With the withdrawal of Microsoft’s offer and the continuation of Yahoo’s issues as before, many of Yahoo’s shareholders are left with some decisions to make. Those who had been hanging on hoping for a merger – and jump in the stock value – are questioning the business savvy of Yahoo Chief Executive Officer Jerry Yang. Yang was a Yahoo founder, and some suspect, too emotionally attached to the company to have made his decisions in this negotiation in the best interest of the stockholders.
Some analysts are looking for Yahoo’s stock price to spiral downward as stockholders sell off their shares, giving up on the company after staking its salvation on a Microsoft bailout.
Others, however, are looking into the possibility that Microsoft’s paranoia might have had some basis in reality after all – they’re looking at the possibility of a Yahoo/Google partnership. Talks between the two companies are said to be active working toward some kind of a deal.
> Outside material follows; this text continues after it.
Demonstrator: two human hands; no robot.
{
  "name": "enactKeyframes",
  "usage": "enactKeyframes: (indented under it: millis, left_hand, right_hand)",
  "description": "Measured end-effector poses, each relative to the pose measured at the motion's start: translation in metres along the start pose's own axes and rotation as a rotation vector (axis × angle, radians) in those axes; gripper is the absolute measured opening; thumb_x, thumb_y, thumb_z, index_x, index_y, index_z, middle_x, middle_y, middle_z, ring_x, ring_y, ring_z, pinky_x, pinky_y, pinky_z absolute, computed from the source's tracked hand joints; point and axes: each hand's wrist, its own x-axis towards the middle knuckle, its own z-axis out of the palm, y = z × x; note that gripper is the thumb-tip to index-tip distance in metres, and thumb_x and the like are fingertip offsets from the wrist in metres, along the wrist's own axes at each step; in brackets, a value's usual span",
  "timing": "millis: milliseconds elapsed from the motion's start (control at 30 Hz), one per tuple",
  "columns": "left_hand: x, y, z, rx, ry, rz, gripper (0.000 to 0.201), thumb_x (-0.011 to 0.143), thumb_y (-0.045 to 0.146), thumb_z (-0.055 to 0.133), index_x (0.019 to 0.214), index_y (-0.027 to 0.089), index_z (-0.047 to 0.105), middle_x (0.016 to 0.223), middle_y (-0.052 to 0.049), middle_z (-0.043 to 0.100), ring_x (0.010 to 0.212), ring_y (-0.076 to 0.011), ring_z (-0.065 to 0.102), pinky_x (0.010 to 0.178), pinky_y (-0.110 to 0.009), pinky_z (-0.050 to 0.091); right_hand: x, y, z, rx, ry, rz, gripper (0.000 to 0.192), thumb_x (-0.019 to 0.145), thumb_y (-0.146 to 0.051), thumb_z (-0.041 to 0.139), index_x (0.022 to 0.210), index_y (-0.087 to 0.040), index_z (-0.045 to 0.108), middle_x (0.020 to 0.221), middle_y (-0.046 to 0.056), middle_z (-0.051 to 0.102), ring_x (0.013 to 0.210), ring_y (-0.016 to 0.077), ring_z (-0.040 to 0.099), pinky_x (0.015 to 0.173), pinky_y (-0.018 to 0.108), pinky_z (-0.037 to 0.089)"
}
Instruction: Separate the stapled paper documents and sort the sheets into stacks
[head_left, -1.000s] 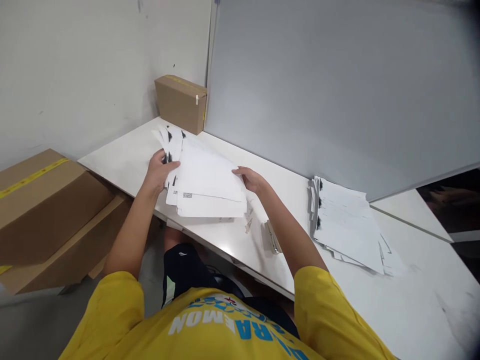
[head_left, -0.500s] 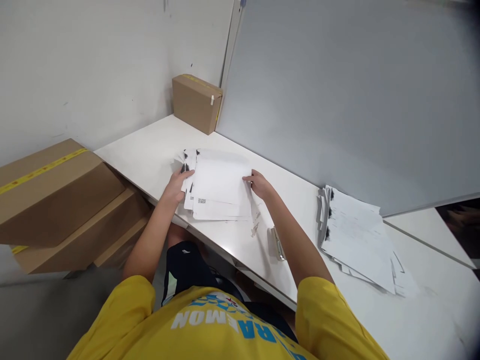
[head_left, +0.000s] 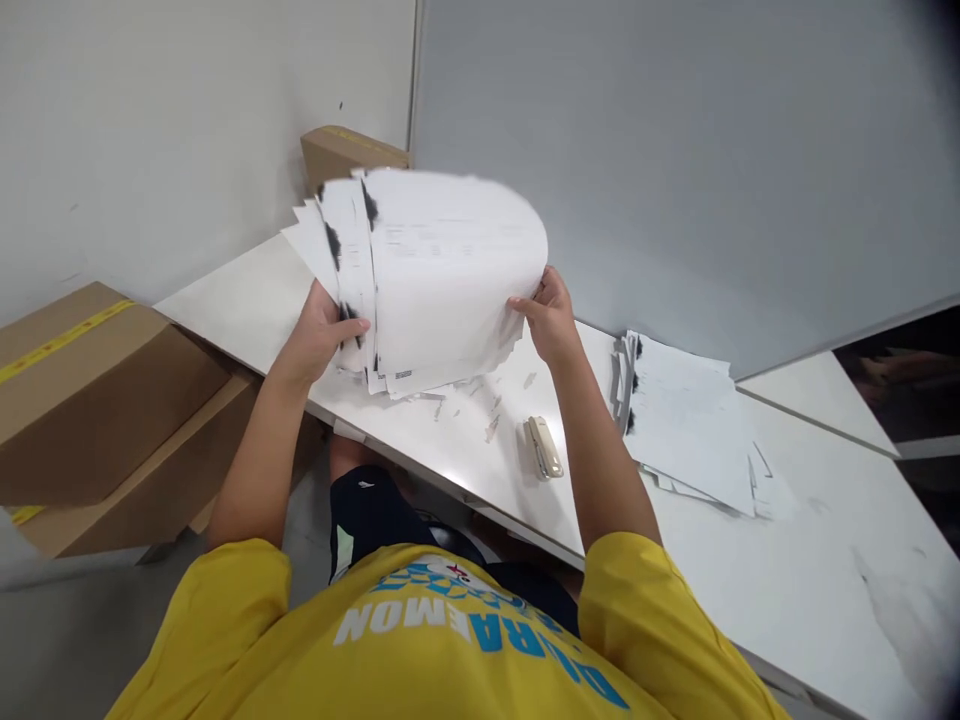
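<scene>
Both hands clamp the sheaf of papers upright, its lower edge just above the white table. The left hand pinches the fanned left edge and the right hand pinches the right edge, so the sheaf's long axis runs between them. The stapler lies on the table, nearer the right hand.

Bright, even indoor light fills the scene — shadows are soft and faint. A mild sheen lies on the tabletop near its front edge. The raised sheaf of papers is motion-blurred at its top. Frame edges bend — corners darken at right.
</scene>
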Motion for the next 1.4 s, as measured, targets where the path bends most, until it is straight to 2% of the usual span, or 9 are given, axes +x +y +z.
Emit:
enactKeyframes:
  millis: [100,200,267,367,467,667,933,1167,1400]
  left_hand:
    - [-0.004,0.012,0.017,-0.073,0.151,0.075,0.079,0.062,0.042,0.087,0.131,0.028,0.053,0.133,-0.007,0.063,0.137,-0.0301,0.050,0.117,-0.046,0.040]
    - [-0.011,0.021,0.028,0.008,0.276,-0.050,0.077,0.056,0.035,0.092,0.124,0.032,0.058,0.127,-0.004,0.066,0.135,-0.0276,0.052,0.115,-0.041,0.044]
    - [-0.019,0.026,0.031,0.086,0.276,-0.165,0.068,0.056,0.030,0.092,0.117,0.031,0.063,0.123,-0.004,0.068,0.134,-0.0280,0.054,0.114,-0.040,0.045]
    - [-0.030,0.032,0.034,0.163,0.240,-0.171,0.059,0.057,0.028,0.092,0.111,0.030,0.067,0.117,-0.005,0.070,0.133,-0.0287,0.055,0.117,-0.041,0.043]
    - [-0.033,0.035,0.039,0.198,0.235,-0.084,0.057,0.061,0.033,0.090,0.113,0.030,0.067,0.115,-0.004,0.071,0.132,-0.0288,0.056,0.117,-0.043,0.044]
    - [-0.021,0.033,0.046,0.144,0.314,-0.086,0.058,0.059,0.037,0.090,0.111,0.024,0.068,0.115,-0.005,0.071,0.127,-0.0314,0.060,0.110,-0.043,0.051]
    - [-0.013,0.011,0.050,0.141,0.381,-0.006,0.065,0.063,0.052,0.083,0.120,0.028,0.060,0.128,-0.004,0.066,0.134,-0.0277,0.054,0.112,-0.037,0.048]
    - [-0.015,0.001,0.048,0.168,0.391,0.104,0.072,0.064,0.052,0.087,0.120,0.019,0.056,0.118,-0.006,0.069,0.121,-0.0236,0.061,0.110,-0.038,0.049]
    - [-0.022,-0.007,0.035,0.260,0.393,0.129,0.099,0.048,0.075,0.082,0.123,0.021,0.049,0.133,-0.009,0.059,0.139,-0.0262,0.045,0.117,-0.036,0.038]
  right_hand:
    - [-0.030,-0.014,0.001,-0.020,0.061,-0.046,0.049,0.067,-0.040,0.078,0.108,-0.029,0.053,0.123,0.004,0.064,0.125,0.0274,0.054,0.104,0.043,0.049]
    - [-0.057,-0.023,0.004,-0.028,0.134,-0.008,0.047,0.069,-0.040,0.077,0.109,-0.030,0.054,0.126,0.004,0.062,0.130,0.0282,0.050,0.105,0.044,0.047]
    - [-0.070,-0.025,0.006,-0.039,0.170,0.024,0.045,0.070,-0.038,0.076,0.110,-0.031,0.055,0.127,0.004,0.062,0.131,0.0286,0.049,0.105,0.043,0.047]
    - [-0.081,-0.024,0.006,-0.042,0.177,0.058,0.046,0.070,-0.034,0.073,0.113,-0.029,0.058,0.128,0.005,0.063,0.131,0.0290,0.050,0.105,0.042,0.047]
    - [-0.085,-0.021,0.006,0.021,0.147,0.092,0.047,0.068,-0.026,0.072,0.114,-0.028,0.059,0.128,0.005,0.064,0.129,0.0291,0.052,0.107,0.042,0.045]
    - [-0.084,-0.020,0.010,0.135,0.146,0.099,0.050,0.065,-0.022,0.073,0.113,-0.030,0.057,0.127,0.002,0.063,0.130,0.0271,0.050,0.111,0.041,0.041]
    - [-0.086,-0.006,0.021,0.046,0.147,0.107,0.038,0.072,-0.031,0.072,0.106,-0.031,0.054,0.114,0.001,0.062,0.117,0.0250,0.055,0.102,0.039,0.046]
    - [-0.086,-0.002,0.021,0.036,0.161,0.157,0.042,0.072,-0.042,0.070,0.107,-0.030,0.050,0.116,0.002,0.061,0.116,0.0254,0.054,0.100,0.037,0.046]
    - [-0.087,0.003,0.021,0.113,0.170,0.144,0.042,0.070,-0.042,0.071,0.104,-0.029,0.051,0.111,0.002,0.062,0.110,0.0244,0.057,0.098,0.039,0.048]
Yahoo execs previously denied that the short-term AdSense experiment in any way indicated a potential partnership between the two historically rival companies. Microsoft certainly fought any sort of partnership between the two Internet search titans, even going so far as to argue to Yahoo that such a partnership would eventually lead to Yahoo’s total collapse – and Google’s total world domination.
Yahoo and Google continue to contend that any partnership between them will be limited in nature, with Google providing AdSense advertising only for searches that earn a significantly smaller return for Yahoo that Google. Such a limited partnership would maintain the integrity of Yahoo’s proprietary search service and would not result in the search monopoly warned of by Microsoft.
So what happens now? Will Microsoft really give up its attempt to take over Yahoo, or is this just a strategic retreat to observe the developments with Google? Failure of Yahoo to resolve its issues could mean that Microsoft can just sit back and wait for the Internet company to flounder right into its gaping maw.